WHAT IS EXPECTED: Set every line of the listing down again, keeping it identical.

DATASET EXCERPT:
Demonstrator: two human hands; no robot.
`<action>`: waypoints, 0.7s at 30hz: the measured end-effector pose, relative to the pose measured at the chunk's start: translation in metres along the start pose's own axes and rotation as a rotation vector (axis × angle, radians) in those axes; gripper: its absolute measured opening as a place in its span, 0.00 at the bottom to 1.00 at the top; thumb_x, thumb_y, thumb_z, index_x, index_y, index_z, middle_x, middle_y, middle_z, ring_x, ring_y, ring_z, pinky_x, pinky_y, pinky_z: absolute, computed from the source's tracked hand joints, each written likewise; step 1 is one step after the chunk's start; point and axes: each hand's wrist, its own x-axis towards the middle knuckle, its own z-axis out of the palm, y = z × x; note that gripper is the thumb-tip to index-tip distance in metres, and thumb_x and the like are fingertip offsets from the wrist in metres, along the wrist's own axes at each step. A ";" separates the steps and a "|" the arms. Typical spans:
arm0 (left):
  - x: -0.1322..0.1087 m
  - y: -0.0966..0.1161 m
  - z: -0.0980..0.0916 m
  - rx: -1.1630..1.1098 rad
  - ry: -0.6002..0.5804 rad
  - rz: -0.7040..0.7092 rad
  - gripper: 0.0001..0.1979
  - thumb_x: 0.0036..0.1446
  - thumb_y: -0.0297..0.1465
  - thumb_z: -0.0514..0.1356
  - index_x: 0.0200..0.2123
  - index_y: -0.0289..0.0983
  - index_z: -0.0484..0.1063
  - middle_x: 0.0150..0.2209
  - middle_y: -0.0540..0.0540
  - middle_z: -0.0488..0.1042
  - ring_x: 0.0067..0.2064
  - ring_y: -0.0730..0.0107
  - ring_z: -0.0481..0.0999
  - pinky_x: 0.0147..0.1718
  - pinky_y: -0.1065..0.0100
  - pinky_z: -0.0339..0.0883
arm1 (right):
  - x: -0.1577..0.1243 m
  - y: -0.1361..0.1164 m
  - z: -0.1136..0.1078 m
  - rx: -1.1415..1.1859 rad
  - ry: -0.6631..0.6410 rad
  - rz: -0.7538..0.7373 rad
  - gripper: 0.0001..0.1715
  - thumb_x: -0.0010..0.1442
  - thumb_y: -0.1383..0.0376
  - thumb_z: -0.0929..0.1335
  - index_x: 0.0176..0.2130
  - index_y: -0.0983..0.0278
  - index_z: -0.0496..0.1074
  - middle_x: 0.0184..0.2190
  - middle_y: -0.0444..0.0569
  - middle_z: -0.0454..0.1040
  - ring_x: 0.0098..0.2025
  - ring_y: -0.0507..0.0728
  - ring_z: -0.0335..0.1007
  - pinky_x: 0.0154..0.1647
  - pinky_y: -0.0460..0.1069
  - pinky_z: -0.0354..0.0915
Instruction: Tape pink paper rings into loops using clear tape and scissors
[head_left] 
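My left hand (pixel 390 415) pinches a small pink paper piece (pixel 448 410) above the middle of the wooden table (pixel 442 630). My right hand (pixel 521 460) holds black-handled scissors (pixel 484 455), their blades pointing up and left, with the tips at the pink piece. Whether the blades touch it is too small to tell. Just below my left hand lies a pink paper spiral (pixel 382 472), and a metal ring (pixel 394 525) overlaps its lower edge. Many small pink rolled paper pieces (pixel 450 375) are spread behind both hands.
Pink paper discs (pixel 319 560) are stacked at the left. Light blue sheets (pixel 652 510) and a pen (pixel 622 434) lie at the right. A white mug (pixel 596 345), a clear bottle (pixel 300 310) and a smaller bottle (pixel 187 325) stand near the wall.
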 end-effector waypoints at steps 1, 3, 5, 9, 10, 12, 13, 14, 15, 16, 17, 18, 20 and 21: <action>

YOUR SOLUTION:
Demonstrator: two human hands; no robot.
`<action>`: waypoints, 0.7s at 30hz: the measured end-effector pose, relative to the pose measured at the chunk's start: translation in metres along the start pose's own axes and rotation as a rotation vector (axis × angle, radians) in those axes; gripper: its absolute measured opening as a place in its span, 0.00 at the bottom to 1.00 at the top; thumb_x, thumb_y, thumb_z, index_x, index_y, index_z, middle_x, middle_y, middle_z, ring_x, ring_y, ring_z, pinky_x, pinky_y, pinky_z: absolute, computed from the source's tracked hand joints, each written likewise; step 1 is one step after the chunk's start; point and axes: each hand's wrist, its own x-axis towards the middle knuckle, its own z-axis out of the palm, y = z × x; note that gripper is the thumb-tip to index-tip distance in metres, and thumb_x and the like are fingertip offsets from the wrist in metres, along the wrist's own axes at each step. A ";" separates the steps and a "|" the arms. Typical spans:
arm0 (left):
  - x: -0.1322..0.1087 m
  - y: -0.0966..0.1161 m
  - z: -0.0980..0.0916 m
  - rx: -1.1630..1.1098 rad
  - ry: -0.6002..0.5804 rad
  - rz: -0.7040..0.7092 rad
  - gripper: 0.0001..0.1979
  - thumb_x: 0.0036..0.1446
  - thumb_y: -0.0297..0.1465
  - thumb_z: -0.0514..0.1356
  - index_x: 0.0200..0.2123
  - index_y: -0.0289..0.0983
  - index_z: -0.0484..0.1063
  - middle_x: 0.0150..0.2209
  - middle_y: -0.0540..0.0540
  - middle_z: -0.0488..0.1042
  - ring_x: 0.0067..0.2064
  - ring_y: -0.0730..0.0107
  - ring_z: -0.0481..0.0999
  - pinky_x: 0.0147..0.1718
  - pinky_y: -0.1065..0.0100
  - pinky_z: -0.0339..0.0883
arm1 (right):
  - x: -0.1577..0.1243 m
  - y: -0.1361..0.1164 m
  - z: -0.1136..0.1078 m
  - rx: -1.1415..1.1859 rad
  - ry: -0.6631..0.6410 rad
  - rz: -0.7538..0.7373 rad
  - gripper: 0.0001..0.1715
  - thumb_x: -0.0010..0.1442
  - thumb_y: -0.1383..0.0376
  - thumb_z: -0.0929..0.1335
  - index_x: 0.0176..0.2130
  - index_y: -0.0983..0.0278
  - index_z: -0.0496..0.1074
  - middle_x: 0.0184..0.2190
  - middle_y: -0.0444..0.0569
  - middle_z: -0.0454..0.1040
  - ring_x: 0.0098..0.2025
  - ring_y: -0.0507..0.0728
  - ring_z: -0.0335..0.1007
  - pinky_x: 0.0154..0.1647
  - pinky_y: -0.0460..0.1069
  - pinky_z: -0.0354..0.0915
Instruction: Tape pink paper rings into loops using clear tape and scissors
[head_left] 
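My left hand (pixel 390 415) pinches a small pink paper piece (pixel 448 410) above the middle of the wooden table (pixel 442 630). My right hand (pixel 521 460) holds black-handled scissors (pixel 484 455), their blades pointing up and left, with the tips at the pink piece. Whether the blades touch it is too small to tell. Just below my left hand lies a pink paper spiral (pixel 382 472), and a metal ring (pixel 394 525) overlaps its lower edge. Many small pink rolled paper pieces (pixel 450 375) are spread behind both hands.
Pink paper discs (pixel 319 560) are stacked at the left. Light blue sheets (pixel 652 510) and a pen (pixel 622 434) lie at the right. A white mug (pixel 596 345), a clear bottle (pixel 300 310) and a smaller bottle (pixel 187 325) stand near the wall.
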 end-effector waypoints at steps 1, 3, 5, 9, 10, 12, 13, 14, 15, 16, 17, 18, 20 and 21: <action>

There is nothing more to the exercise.